Where does the word "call" occur in the data below? Copy each line that holds it.

****************

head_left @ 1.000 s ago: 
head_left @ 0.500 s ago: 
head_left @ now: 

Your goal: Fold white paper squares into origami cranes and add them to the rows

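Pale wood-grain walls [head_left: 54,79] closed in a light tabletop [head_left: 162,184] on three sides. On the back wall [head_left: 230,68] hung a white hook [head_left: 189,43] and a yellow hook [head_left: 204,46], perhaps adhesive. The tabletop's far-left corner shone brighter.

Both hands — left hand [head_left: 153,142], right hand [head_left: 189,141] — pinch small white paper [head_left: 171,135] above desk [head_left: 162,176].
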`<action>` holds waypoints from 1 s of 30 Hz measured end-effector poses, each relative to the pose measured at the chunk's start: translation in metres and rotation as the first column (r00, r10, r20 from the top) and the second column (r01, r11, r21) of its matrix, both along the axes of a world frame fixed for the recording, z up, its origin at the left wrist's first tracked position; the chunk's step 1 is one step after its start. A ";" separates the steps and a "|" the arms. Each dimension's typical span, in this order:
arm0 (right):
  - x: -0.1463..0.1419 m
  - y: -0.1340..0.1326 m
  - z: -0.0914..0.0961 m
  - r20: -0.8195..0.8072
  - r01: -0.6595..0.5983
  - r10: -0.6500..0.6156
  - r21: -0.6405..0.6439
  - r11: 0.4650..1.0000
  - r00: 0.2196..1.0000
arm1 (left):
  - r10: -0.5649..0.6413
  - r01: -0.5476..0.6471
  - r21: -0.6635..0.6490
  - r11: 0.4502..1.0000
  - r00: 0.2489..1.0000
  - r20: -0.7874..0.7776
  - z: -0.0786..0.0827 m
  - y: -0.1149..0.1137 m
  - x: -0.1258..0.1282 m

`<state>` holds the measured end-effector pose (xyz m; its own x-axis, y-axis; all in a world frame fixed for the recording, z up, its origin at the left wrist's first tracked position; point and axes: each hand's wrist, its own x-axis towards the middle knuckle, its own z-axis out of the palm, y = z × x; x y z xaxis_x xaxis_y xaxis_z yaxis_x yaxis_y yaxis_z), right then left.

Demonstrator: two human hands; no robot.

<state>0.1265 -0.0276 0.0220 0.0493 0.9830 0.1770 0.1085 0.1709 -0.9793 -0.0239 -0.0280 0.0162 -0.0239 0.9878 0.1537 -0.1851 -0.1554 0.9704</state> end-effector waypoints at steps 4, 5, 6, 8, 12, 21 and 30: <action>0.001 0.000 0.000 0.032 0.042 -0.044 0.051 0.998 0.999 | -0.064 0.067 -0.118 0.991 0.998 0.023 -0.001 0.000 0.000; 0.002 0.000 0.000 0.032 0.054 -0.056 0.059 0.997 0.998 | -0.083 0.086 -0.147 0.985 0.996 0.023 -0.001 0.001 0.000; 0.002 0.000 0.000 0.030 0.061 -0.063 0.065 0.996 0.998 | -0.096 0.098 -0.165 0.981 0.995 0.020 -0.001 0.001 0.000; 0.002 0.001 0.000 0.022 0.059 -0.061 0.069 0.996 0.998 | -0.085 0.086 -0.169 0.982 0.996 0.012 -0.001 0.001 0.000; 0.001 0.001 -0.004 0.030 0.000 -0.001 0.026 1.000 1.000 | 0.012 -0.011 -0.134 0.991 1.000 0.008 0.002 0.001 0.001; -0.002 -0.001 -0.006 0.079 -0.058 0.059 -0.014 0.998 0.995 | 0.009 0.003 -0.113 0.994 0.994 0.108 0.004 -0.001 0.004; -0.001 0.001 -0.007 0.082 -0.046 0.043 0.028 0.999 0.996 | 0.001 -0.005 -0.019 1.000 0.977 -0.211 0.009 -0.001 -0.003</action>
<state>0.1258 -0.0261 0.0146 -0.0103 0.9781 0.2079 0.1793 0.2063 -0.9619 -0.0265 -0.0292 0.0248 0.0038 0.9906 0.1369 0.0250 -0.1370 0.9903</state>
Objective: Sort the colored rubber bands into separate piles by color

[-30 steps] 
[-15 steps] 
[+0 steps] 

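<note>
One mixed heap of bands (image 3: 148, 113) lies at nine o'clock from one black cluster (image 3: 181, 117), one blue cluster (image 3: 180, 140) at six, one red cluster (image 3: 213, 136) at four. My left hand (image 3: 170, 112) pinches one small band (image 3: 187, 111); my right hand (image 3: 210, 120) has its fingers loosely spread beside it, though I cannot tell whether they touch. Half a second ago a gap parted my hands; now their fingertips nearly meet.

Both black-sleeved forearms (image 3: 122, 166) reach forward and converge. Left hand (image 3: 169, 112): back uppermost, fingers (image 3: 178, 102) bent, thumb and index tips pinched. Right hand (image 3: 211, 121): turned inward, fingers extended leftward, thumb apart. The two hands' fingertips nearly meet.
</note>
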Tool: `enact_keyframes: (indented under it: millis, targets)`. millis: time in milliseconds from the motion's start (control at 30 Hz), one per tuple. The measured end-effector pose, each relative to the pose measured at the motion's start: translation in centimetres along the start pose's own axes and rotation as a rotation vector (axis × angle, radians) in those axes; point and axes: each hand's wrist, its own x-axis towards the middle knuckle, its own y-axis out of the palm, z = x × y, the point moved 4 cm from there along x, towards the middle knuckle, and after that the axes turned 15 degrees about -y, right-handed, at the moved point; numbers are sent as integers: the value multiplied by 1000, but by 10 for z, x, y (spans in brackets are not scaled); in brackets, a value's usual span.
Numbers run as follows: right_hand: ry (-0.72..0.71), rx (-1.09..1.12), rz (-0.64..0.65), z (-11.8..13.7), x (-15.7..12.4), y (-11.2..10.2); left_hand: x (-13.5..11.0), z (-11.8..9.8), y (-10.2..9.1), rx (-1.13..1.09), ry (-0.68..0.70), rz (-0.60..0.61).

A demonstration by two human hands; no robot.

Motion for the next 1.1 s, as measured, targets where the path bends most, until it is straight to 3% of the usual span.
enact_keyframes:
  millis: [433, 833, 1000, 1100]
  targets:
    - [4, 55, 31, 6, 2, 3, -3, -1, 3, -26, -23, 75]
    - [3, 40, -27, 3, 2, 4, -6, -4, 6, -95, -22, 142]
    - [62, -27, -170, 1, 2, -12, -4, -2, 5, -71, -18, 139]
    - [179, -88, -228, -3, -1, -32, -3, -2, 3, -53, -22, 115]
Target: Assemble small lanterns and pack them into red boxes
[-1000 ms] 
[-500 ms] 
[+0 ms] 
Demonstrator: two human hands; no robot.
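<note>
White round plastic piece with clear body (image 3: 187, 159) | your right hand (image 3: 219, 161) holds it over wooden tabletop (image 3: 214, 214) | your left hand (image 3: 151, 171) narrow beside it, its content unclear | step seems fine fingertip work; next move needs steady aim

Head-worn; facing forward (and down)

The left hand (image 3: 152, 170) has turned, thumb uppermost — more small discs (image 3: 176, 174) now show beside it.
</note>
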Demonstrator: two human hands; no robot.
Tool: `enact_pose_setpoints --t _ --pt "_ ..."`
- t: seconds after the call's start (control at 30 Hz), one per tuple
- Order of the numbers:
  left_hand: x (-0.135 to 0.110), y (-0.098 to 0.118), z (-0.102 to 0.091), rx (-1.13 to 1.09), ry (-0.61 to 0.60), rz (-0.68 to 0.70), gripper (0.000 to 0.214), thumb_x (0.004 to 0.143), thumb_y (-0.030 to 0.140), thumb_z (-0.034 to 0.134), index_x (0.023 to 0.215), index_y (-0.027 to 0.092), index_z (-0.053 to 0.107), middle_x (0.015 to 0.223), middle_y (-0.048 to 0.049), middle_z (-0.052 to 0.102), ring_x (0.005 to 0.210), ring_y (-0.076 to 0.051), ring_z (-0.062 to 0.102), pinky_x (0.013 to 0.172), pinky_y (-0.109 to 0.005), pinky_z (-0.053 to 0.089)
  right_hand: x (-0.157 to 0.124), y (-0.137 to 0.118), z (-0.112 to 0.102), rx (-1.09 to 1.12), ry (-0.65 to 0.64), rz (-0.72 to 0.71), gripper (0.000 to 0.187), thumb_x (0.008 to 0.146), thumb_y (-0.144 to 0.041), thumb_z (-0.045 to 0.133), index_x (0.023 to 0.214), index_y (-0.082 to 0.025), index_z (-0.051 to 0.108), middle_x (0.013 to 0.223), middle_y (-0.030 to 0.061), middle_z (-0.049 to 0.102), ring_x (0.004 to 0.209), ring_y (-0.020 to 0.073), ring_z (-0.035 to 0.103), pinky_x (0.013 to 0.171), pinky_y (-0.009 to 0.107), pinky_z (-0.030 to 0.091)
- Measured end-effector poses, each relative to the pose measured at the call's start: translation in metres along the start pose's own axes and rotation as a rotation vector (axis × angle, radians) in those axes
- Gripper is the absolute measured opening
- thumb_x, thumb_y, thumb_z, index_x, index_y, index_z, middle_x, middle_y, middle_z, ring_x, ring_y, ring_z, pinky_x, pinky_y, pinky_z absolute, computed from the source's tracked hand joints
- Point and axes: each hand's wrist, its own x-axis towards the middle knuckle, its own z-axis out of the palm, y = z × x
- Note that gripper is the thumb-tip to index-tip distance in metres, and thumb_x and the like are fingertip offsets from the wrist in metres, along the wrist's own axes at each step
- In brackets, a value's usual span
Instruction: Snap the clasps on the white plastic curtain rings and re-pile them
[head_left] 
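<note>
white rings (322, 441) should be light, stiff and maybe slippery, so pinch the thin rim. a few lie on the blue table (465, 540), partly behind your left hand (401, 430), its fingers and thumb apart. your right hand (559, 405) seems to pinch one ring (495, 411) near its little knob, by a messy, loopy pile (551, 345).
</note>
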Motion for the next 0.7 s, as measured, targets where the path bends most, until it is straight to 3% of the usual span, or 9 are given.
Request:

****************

*FINAL ANSWER*.
- t: seconds after the call's start (control at 30 Hz), one per tuple
- Measured end-effector poses, each relative to the pose measured at the call's start: translation in metres along the start pose's own axes and rotation as a rotation vector (axis × angle, radians) in those axes

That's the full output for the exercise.